Chase Carey, novo CEO da Fórmula 1, diz que razão pela qual o Liberty Media introduziu uma nova estrutura de comando foi explorar todo o potencial de crescimento da categoria

Chase Carey, o novo chefão da Fórmula 1, chega para substituir Bernie Ecclestone, que comandou a categoria por quase 40 anos. Além de introduzir um novo CEO, o Liberty Media - novo dono da F1 - fez algumas mudanças na estrutura de comando, colocando Ross Brawn como diretor executivo esportivo e Sean Bratches como diretor executivo comercial.

Ao falar pela primeira vez após assumir a nova função, Carey explicou os motivos que levaram o Liberty Media a realizar tais mudanças na estrutura de comando da categoria.
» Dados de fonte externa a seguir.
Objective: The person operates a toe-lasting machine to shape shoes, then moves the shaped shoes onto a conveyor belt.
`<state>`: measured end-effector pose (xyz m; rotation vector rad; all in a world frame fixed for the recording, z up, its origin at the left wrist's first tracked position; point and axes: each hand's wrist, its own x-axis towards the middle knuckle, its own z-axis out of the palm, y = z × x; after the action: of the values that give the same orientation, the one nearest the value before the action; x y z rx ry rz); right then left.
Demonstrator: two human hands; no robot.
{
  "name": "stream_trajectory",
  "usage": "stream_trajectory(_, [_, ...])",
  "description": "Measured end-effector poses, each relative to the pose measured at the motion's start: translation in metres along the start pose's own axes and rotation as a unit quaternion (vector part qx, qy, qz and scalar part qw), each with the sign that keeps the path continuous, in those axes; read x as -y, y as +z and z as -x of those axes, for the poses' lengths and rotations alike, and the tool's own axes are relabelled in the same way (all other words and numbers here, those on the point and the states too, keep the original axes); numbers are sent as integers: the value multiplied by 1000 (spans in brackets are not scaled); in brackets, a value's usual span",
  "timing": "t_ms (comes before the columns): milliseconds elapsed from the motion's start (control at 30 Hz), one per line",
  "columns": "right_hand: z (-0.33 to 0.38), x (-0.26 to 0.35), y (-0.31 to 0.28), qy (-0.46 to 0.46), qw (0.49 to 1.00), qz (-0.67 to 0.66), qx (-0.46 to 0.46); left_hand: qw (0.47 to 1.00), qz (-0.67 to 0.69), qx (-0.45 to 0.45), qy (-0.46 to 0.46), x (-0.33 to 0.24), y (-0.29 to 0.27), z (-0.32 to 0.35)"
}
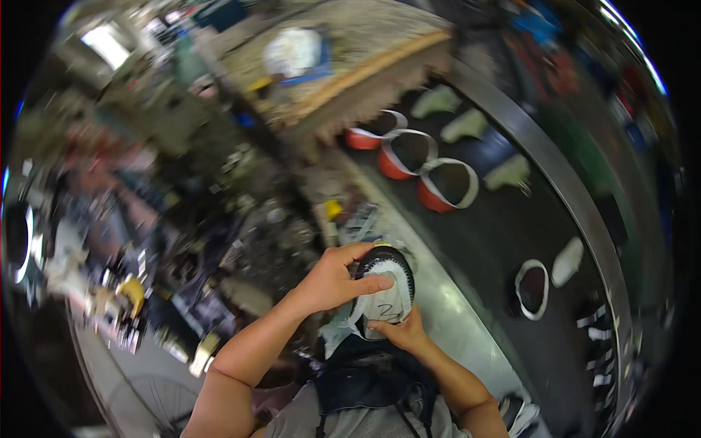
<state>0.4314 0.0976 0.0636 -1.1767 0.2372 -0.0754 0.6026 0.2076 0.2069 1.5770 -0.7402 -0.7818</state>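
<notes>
In front of my body I hold a shoe upper, its white underside turned up toward me. A black gathered edge runs round its toe end, and a handwritten mark shows on the white part. My left hand is closed on its left side near the toe, thumb lying on the underside. Lower down, my right hand grips the opposite end, with its thumb pressed on the white surface. The fingers beneath the shoe upper are hidden.
Right of me runs a dark conveyor belt with a metal rim. Red-and-white shoe parts and pale green pieces lie on it. A worn wooden table stands ahead. Blurred clutter, perhaps machinery, fills the left.
</notes>
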Motion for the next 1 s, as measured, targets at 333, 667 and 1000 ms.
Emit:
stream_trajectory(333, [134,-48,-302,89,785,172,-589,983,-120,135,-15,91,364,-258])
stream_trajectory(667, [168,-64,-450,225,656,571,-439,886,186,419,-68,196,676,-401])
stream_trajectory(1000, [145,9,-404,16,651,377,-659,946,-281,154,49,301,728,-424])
“Quando olhamos para a F1, sentimos que nos últimos quatro ou cinco anos nem o esporte e nem o negócio cresceu tanto quanto poderia", disse Carey à rede de TV britânica Sky Sports News.
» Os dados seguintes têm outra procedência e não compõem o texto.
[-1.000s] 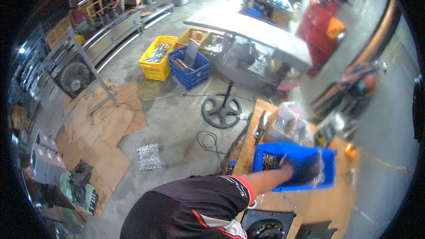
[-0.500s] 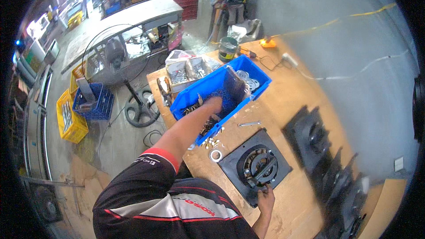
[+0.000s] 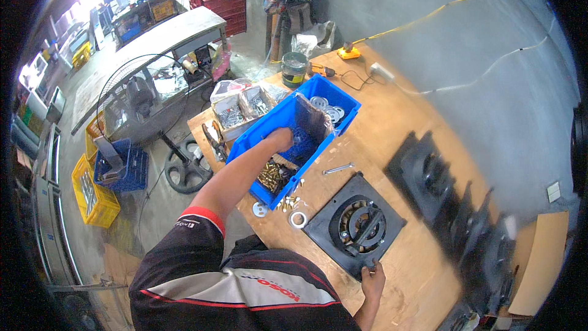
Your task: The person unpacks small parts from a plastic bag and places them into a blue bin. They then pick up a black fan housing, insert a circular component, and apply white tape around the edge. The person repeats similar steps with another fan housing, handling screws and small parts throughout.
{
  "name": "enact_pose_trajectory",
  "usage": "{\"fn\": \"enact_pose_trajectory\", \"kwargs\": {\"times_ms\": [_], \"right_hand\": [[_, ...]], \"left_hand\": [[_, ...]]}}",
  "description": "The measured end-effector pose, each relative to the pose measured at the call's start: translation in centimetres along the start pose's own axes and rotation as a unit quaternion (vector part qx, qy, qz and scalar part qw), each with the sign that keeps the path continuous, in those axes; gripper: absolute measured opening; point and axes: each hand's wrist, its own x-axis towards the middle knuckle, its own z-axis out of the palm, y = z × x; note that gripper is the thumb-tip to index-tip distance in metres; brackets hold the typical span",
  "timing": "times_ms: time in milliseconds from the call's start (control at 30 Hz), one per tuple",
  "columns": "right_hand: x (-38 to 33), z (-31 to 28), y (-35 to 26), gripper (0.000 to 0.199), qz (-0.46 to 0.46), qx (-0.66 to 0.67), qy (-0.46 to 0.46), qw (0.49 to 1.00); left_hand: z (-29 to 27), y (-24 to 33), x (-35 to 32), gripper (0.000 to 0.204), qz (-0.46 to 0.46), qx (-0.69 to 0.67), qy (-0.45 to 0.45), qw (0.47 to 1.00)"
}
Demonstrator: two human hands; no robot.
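My left hand reaches down into a long blue parts bin. Its fingertips are hidden among the contents, beside blue mesh-like material. Small brass-coloured fittings fill the near end of the bin, and silvery discs lie at the far end behind a clear plastic bag. My right hand is at the near edge of a black square plate that carries a round ring assembly. Its thumb and fingers are pinched together; a small dark thing seems to be between them.
A wrench, a tape roll and small loose fittings lie by the plate. Pliers and boxes of screws sit left of the bin. More black plates line the right side. A pedestal fan stands at left.
The whole view has shifted slightly. My left hand has moved back a little within the bin, uncovering more brass fittings. My right hand stays at the plate's near edge, slightly lower along it.
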Motion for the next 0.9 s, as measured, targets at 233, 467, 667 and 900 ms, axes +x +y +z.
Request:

“Por isso foi necessário mudar a estrutura de comando, para que o esporte cresça do jeito que precisa crescer no mundo de hoje e para que possamos trabalhar com parceiros que temos nos negócios, garantindo que transformemos o esporte naquilo que ele pode e deve ser para os fãs", afirmou.
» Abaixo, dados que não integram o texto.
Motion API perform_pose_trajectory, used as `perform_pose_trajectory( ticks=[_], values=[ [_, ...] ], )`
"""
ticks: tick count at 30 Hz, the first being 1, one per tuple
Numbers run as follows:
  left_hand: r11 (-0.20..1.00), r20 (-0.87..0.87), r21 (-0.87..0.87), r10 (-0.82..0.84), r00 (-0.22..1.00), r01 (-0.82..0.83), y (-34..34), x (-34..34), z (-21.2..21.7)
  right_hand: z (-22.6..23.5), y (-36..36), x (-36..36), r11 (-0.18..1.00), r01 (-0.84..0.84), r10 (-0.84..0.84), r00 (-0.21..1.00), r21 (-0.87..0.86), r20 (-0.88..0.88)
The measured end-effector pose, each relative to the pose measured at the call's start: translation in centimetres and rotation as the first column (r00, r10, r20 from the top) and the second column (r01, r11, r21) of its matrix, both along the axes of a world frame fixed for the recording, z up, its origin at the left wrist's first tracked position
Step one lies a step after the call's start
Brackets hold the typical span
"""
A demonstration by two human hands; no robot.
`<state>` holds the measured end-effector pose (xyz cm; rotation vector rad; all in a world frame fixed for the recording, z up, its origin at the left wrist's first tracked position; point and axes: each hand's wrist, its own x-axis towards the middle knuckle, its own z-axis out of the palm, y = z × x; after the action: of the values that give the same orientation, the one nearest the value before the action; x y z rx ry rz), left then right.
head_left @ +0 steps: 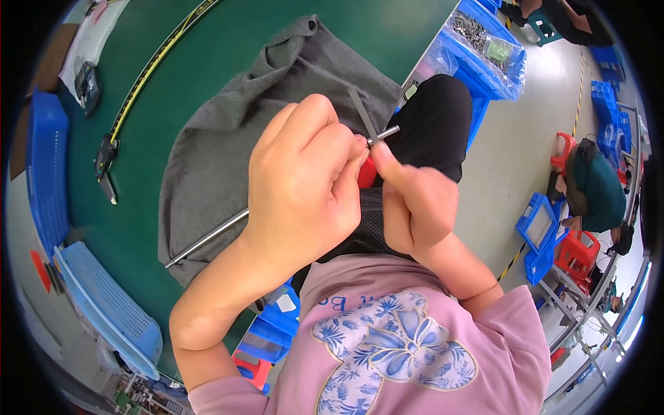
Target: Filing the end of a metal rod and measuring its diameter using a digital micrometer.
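My left hand (304,173) is closed around a thin, shiny metal rod (207,237). One end of the rod lies over the grey cloth (221,149) on the green table; a short tip that looks like its other end shows beyond my fingers, by my right thumb. In my right hand (422,204), closed with the thumb forward, is a narrow flat grey metal strip (361,111), perhaps a file. It crosses the rod near its tip, and the two appear to touch. My fingers hide the middle of the rod and the strip's lower end.
A long caliper (106,160) lies on the green table (200,62), with a small black device (88,86) farther left. Blue baskets (111,304) line the left edge. At the right stands a blue bin (484,52) of small metal parts. Another person (600,187) sits farther right.
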<state>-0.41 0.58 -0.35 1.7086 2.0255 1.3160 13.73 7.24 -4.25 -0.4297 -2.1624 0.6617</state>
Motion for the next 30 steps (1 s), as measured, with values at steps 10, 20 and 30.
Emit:
perform_pose_trajectory(
  ticks=[10,20,30],
  values=[
    [1.0,-0.011,-0.002,-0.002,1.0,0.002,-0.1,0.2,0.1,2.4,0.2,0.4,0.999,-0.016,0.023,0.989,-0.048,0.149],
    [1.0,0.001,0.002,0.001,1.0,-0.001,-0.1,0.2,-0.1,1.7,-0.1,0.9,0.999,-0.025,0.028,0.988,-0.025,0.152],
    [1.0,0.017,-0.001,0.003,1.0,-0.003,-0.1,0.2,-0.2,1.1,-0.8,2.0,0.999,-0.016,0.021,0.992,-0.047,0.124]
  ],
)
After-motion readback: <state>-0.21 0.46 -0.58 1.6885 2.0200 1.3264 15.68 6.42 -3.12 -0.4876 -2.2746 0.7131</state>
“Creio que tanto Sean quanto Ross terão papeis fundamentais no desenvolvimento do esporte como um todo. Ross traz na bagagem décadas de feitos e sucesso dentro da categoria. Do lado dele, queremos garantir que o esporte seja tudo o que ele pode ser dentro da pista - o mais emocionante possível para os fãs."

Carey está convencido de que a nova estrutura pode fazer a diferença dentro da F1. "Acreditamos que podemos fazer algumas coisas. O esporte já é grande hoje, os pilotos são estrelas, os carros combinam potência e tecnologia de um modo fantástico, é uma marca que tem fãs em todo o mundo", acrescentou.

"É um esporte fantástico com ótimas ferramentas, mas precisamos evoluir dentro da pista. Ross entende perfeitamente como a categoria funciona, os pontos fortes e fracos. Então o foco dele é fazer com que, na pista, a categoria seja tudo aquilo que ela pode ser."

“Estou empolgado com o futuro. Há muito a fazer, mal podemos esperar para dar andamento a tudo isso."

Ecclestone terá dificuldade de se adaptar a novo papel

A Ecclestone, foi dado o título de presidente emérito - o britânico não terá mais envolvimento no comando da F1, mas Carey espera que o ex-chefão esteja sempre disponível para dar ideias e conselhos.

Questionado se acreditava que Ecclestone teria dificuldade de se adaptar ao novo papel, Carey respondeu: "Certamente, Bernie controlou este negócio por grande parte da vida adulta. Entendo que a mudança será algo complicado e desafiador para ele. Espero que encontremos um caminho que siga sendo recompensador para ele, queremos que ele se sinta bem com isso", disse.

“Ele sempre será parte da família da F1, sempre será bem-vindo. Quero que ele continue se sentindo parte disto, mas será uma grande mudança para ele e entendo isso perfeitamente", afirmou.

"Deixe-me esclarecer, respeito demais Ecclestone. Ele merece crédito enorme pelo negócio que construiu nas últimas décadas e que vendeu por US$ 8 bilhões. Acho que essa é a maior prova do valor que ele criou para a categoria, todos podem ver."

“Ele tem um olhar único sobre o esporte, entende disso melhor do que todo mundo, provavelmente. Creio que os conselhos dele serão extremamente valiosos. Ele tem me ajudado bastante até agora, espero receber mais conselhos à medida que começarmos a seguir em frente", completou.